Logo

85 merc 25xd wont start, please help!

tsunami14

Member
Hi I have a 1985 merc 25hp xd and it won't start.
I checked the spark from the plugs to the head and they both fire. there is good compression on the pull. cleaned out the gas filter and blew through those before and after gas lines.
put gas into the cylinders.
new gas
vent is open on tank
i put the handle throttle / shift on neutral position (right?)
and pull and no joy, not even a stutter
so i have gas, i have spark
is there an air filter into the carb that needs cleaning? by the way , this carb does not have th butterfly, it has some sort of actuator that makes a hiss noise when i pull out that big square choke.
anyways guys, i sure hope u can help me out. another thing, this motor is new to me, the guy i bought it from is a family friend, sold it for a divorcing guy (good bye toys) and he couldn\t get it going either, and when he told the owner about he was surprised, said it ran good last year, took a 100 $ off the price. so i suspect this issue is a recent development.
i wonder if i am missing something simple, this is the first motor of this style i have tried to start. thanks for your help!
 
Hiss is the acceleration pump pumping fuel to start
Sounds like carb. issues
Try carb cleaner in the intake of carb if starts definitely carb issue
Gas in plug hole wets plug need air fuel mixture not raw fuel
 
If the ON/ OFF switch in the ON position? (Don't laugh; I pulled the crap out of mine once before notcing it was on OFF! Kill switches should ONLY be momentary type.)

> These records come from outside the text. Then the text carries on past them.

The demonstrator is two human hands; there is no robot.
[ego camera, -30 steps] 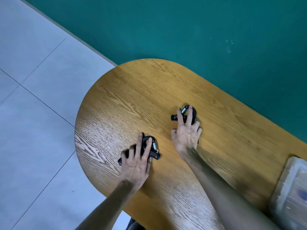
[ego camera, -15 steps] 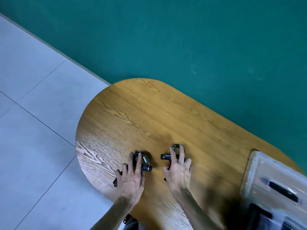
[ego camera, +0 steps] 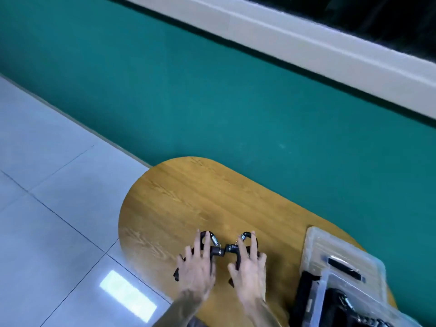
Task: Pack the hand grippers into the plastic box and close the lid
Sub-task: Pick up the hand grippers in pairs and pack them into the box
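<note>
Hands flat on table (ego camera: 188,197), L hand (ego camera: 197,267) & R hand (ego camera: 249,267) each clamped on a black hand gripper, L gripper (ego camera: 213,246) & R gripper (ego camera: 233,249) ends touching, plastic box (ego camera: 313,251) open nearby.

Both hands, left (ego camera: 197,267) and right (ego camera: 249,266), lie palm-down, fingers spread.
</note>
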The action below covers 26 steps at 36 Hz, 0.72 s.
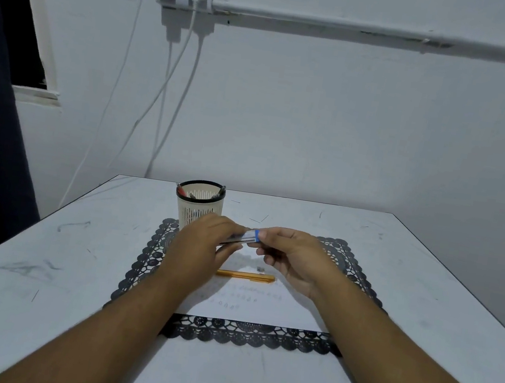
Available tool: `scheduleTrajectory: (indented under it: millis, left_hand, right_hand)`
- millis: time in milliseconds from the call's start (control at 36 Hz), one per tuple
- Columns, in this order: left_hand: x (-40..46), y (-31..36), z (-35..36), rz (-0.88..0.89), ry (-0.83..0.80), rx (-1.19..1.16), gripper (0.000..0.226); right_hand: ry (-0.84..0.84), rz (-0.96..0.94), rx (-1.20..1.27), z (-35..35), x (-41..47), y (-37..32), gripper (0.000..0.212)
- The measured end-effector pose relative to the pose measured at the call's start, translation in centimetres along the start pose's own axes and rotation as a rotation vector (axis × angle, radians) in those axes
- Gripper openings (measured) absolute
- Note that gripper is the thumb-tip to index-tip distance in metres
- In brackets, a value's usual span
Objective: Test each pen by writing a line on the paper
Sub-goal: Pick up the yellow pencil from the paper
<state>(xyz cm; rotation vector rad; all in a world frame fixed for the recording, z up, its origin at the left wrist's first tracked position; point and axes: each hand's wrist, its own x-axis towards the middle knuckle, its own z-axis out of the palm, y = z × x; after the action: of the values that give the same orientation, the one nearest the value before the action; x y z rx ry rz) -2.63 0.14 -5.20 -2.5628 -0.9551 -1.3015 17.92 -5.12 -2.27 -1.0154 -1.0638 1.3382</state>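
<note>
"What's on the big white table (72, 263)?"

"A black lacy mat (152, 252) with a white sheet of paper (260, 312) on top. At the back, at the mat's far left corner, stands a round cream plastic basket cup (198, 206) with a few pens sticking up in it."

"Have any pens been tried?"

"I think so. There are a few rows of faint little marks on the paper, near the middle. A thin orange pen (245, 275) lies flat on the paper just past those marks, so that one looks done. The pens in the cup still look like they are waiting. So some is done, and more is left, I'd guess."

"What are the hands doing?"

"Both are up above the paper, close together. They share one see-through pen with a blue band (246, 235). The left hand (205, 243) has its grip closed around the dark end. The right hand (294, 255) has its grip pinched on the end with the blue band. The pen runs sideways between them, touching both. It may be the cap coming off or going on. I can't tell which."

"Is it touching the paper?"

"No, it's in the air above it."
</note>
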Motion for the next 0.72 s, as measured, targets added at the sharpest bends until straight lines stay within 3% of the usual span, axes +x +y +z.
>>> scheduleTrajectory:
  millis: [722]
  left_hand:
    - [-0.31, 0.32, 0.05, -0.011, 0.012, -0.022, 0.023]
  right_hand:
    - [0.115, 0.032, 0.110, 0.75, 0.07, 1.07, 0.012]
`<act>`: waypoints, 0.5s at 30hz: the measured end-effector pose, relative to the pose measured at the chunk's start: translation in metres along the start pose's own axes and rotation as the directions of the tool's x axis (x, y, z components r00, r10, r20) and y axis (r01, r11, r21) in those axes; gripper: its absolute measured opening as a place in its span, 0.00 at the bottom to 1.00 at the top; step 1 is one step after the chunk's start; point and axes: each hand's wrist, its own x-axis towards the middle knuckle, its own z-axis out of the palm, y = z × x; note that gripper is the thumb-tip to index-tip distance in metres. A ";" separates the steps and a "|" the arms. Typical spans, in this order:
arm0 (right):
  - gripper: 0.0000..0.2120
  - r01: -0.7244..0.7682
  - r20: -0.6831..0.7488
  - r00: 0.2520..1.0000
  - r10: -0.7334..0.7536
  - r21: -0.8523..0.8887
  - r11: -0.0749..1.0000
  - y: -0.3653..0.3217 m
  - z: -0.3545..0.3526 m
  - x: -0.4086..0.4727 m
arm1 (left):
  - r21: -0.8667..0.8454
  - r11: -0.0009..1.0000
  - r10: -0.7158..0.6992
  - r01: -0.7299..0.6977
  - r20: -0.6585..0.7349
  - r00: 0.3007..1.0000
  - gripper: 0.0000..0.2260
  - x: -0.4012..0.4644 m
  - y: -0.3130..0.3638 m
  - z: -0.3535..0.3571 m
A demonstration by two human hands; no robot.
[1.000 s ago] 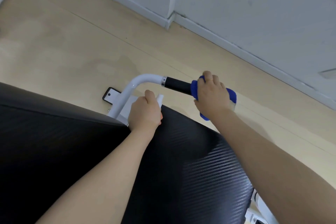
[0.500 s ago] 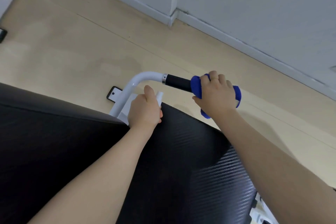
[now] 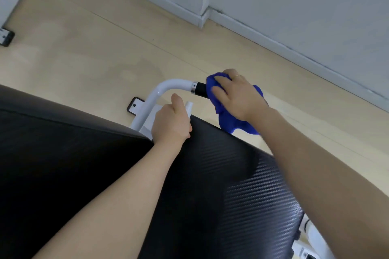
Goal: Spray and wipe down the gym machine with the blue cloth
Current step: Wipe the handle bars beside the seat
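The blue cloth (image 3: 233,121) is a deep, saturated blue, soft and bunched into folds. It is wrapped over the black foam grip (image 3: 201,90) of the machine's handlebar, with a loose lobe hanging below and toward the padded bench. The right hand (image 3: 239,95) lies over the cloth with fingers curled around it and the grip beneath — closed on both together; a thin ring shows on one finger. Only a short stub of black grip shows between the cloth and a chrome collar (image 3: 194,87).

The handlebar (image 3: 162,90) is a glossy white tube. Its long axis runs left to right across the view where the grip sits, then bends downward and toward the lower left, dropping to a white base plate (image 3: 150,119) on the pale wooden floor (image 3: 84,59).

The left hand (image 3: 171,125) is closed in a fist around a small white spray bottle (image 3: 188,107), whose top pokes out above the knuckles, just beside the white tube, pointing up and away from the person. The hand sits at the edge of the black bench pad (image 3: 221,185), which has a carbon-weave texture and fills the lower view. A white wall and skirting board (image 3: 294,48) run behind.
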 end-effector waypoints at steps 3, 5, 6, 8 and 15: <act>0.34 -0.058 0.187 0.981 0.054 0.012 0.998 0.021 -0.018 -0.022 | -0.014 1.000 -0.006 0.006 0.032 0.999 0.22 -0.003 0.002 0.000; 0.36 -0.025 0.201 0.977 0.073 -0.231 0.973 0.019 -0.014 -0.025 | 0.036 0.999 -0.015 0.012 0.072 0.997 0.26 -0.004 0.002 0.000; 0.32 -0.019 0.141 0.987 0.073 -0.353 0.935 0.012 -0.007 -0.023 | 0.044 0.999 -0.018 0.015 0.073 0.997 0.24 -0.003 0.002 -0.001; 0.22 -0.075 0.004 0.996 0.090 -0.516 0.854 -0.003 0.009 -0.013 | 0.075 0.997 -0.014 0.009 0.063 0.998 0.22 -0.001 -0.001 -0.001; 0.20 -0.004 -0.120 0.991 -0.065 -0.503 0.864 -0.044 0.035 0.030 | 0.072 0.997 0.021 -0.024 0.041 0.999 0.21 0.009 -0.006 0.002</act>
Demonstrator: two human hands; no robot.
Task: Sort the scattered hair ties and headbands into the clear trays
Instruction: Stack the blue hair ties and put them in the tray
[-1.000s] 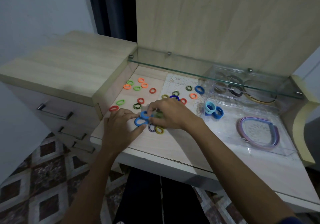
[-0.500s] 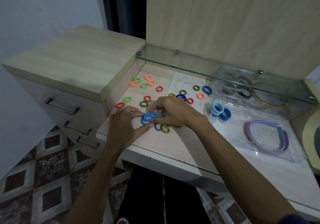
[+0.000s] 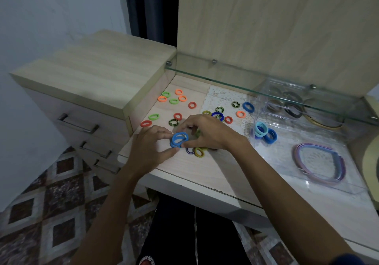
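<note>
Between my two hands sit stacked blue hair ties, just above the desk. My left hand pinches them from the left with thumb and fingers. My right hand holds their right side, fingers curled. Under my right hand lie a striped tie and a yellow tie. Several orange, green, red and striped ties are scattered farther back. A clear tray at the right holds blue ties and pastel headbands.
A second clear tray with dark headbands stands at the back right under a glass shelf. A drawer unit rises at the left. A lace mat lies mid-desk. The desk's front edge is near my forearms.
Both hands have lifted the blue ties slightly and gathered them into a tighter stack. The camera has shifted a little; the rest of the desk is unchanged.
</note>
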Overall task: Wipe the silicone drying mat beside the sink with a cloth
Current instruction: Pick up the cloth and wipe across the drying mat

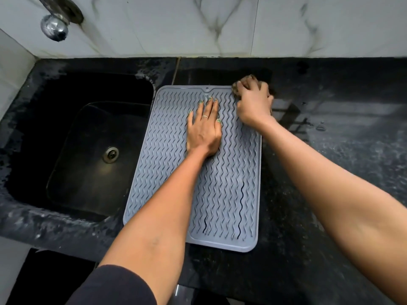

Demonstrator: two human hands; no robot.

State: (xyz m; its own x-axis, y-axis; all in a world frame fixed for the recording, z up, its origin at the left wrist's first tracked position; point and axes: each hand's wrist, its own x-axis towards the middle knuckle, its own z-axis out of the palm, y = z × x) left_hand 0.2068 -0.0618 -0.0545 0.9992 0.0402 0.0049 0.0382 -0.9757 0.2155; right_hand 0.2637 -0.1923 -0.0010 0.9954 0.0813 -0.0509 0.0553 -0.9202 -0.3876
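Note:
A grey silicone drying mat [167, 137] with wavy ridges lies on the black counter just right of the sink. My left hand [203, 128] rests flat on the mat's upper middle, fingers straight and pressing down. My right hand [253, 102] grips a bunched brownish cloth [236, 88] at the mat's far right corner, half over the mat's edge and half over the counter. Most of the cloth is hidden under the fingers.
A dark sink [88, 139] with a metal drain [110, 154] lies left of the mat. A chrome tap [55, 27] juts from the marble-tiled wall [198, 25] at upper left. The black stone counter [341, 139] stretches to the right, wet and shiny.

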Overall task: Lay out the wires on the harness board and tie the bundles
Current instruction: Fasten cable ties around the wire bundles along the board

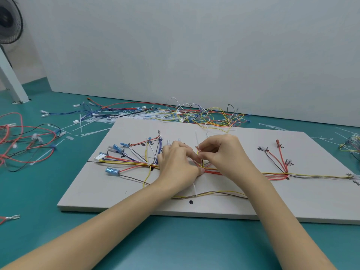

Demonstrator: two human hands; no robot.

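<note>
The scene was bright and evenly lit, with soft, diffuse light that seemed to come from overhead. Shadows were faint: only a thin dark line ran under the near edge of the harness board [194, 207], and a soft smudge lay beneath the left hand [175, 162] and right hand [222, 152]. No glare showed on the teal surface [175, 246]. Wide-angle distortion bent straight lines toward the edges, strongest at 3 and 9 o'clock. The forearms at 6 o'clock looked soft, and fine wires at 12 o'clock blurred together. The overall picture was slightly smeared and low in detail.
</note>
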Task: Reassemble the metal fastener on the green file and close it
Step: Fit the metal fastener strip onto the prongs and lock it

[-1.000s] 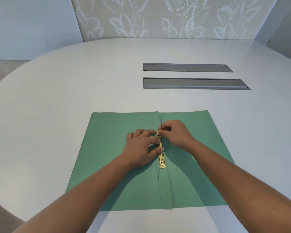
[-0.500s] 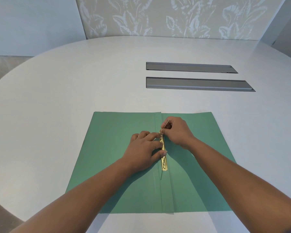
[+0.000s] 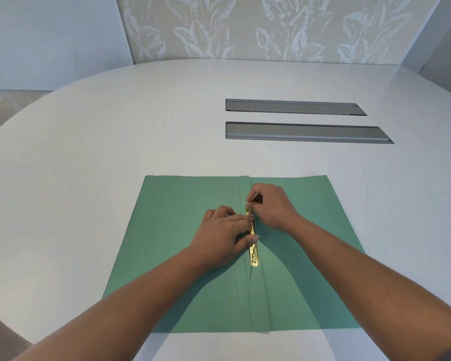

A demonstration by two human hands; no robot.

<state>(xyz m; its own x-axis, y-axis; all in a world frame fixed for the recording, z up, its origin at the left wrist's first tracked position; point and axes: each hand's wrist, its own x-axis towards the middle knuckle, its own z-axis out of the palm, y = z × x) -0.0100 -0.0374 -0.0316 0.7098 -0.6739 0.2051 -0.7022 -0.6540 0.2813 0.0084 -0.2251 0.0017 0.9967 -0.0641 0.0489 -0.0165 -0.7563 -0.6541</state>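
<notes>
The green file (image 3: 182, 230) lies open and flat on the white table, its spine running towards me. Along the spine sits the gold metal fastener bar (image 3: 253, 252), its near end showing. My left hand (image 3: 221, 237) presses on the bar from the left, with fingertip and thumb on it. My right hand (image 3: 270, 207) is at the bar's far end, pinching a thin metal prong (image 3: 254, 197) that stands up from the file. The bar's far end is partly hidden under my fingers.
Two long grey recessed slots, the nearer slot (image 3: 305, 133) and the farther slot (image 3: 292, 107), are set in the white oval table (image 3: 115, 142) beyond the file. A leaf-patterned wall panel (image 3: 245, 27) stands behind the table.
My right hand has shifted a little farther along the spine and lifted the thin prong upright. My left hand stays pressed on the bar.
</notes>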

IF that's not it, disconnect the black/ yellow tracer wire at the switch box and check for spark. Then get back to us.

Jeff
 
Thx for your response , I looked for an on/ off switch and don't see one. Where would it be, it isn't in any of the obvious places I have looked, but I wondered if it might be something simple like that
 
Hiss is the acceleration pump pumping fuel to start
Sounds like carb. issues
Try carb cleaner in the intake of carb if starts definitely carb issue
Gas in plug hole wets plug need air fuel mixture not raw fuel

Hi thnx for your reply. should i shoot the carb cleaner in the front of the air intake even though it isn't running? the carb cleaner i have says shoot it in while the motor is running. also, are there any plastics in there that the carb cleaner would damage, this particular stuff says use on metal only. thx
 
Does the spark SNAP and jump a 7/16" gap?
thx for your reply. tried the spark test again and father in law noticed top plug has less spark than bottom plug. the bottom would jump the larger gap but had to get closer with the top plug. time for new plugs? i am picking some up today
 
thx for your reply. tried the spark test again and father in law noticed top plug has less spark than bottom plug. the bottom would jump the larger gap but had to get closer with the top plug. time for new plugs? i am picking some up today

hi i tried the new plugs, nothing different. i have noticed that the top cylinder plug was dry after trying again, and the bottom was wet (at least, the ends of the plugs were). no gas to the top cylinder = ?? shouldn't it fire just on the bottom cylinder?
thx
 
When an ignition system on an outboard is forced to jump a 7/16" gap as a real spark test, then you will hear the snap.-------Laying plugs on the block is not a very good test.
 
Still sound like a carb rebuild is needed or at least a good internal cleaning these engine I've seen run out of the water on one cylinder
 
Belive it is time for a carb teardown, cleanning, and rebuild. Probbley replace the fuel filter and hoses while at it. If motor was not run dry of fuel, and setup for storage correctly (fogged) the fuel and etheinal will gum and eat things up in a short time. If someone has also messed with the timming link and has the linkage out of time and sync will cause problems. Best bet is to buy a Manual for the motor and start from the front to the rear checking everything.
Oldman570
 
hi i
If the ON/ OFF switch in the ON position? (Don't laugh; I pulled the crap out of mine once before notcing it was on OFF! Kill switches should ONLY be momentary type.)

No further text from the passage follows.